In the very centre of the state there is a region of very ancient, very hard rocks similar to those of the Appalachians. This is the Llano uplift and it brought with it the natural blue topaz, State Gemstone of Texas. Topaz is hard and resists erosion so these gemstones are to be found on the surface of the collecting sites, sometimes with a worn, frosted appearance that makes them difficult to distinguish from quartz. For those who are more familiar with the brilliant, kingfisher blues of Brazilian irradiated topaz, the gentle range of colours from sky blue to ice white will be a surprise. The price of genuine Texas topaz can also be something of a surprise but anyone who has spent days or even weeks prospecting in order to come home with nothing more than sunburn and backache will readily understand. A unique ornamental rock, llanite, is quarried nearby. It is a complex rhyolite containing reddish feldspars and lovely little spangles of blue quartz. Llanite has been fashioned into cabochon gemstones, spheres, carvings and paperweights, it is prized for its beauty, its even texture and the fact it is unique to Texas.

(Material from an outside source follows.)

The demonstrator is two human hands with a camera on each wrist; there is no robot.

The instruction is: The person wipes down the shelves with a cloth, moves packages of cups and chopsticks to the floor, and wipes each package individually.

The Western Counties of Texas contain a series of complex geological faults giving rise to the State's highest elevations, some spectacular landscapes and an incredible variety of agate species. Rock hounds travel to West Texas from all over the country to hunt for these exquisitely plumed and banded agates. Having such distinct colouring and internal characteristics, they are usually named after individual towns or ranches such as Terlingua and Balmorhea or Woodward and Bishop but occasionally a descriptive name such as the delightful “Christmas agate” is used. Also to be found are petrified wood, fossil coral and dinosaur bone although not in the same quantities as in the States further to the West. The Pecos River is shared with New Mexico and so are the erroneously named “Pecos diamonds”. These are broken, water worn crystals of quartz which are really anything but gemstones. They do, however, have some interesting shapes and dedicated hunters may be rewarded with a few stones of the attractive tangerine variety. Amethyst has been reported in Western Texas but, with the exception of a few slightly purple crystals inside the occasional agate, fine Texan amethyst is the the stuff of legends.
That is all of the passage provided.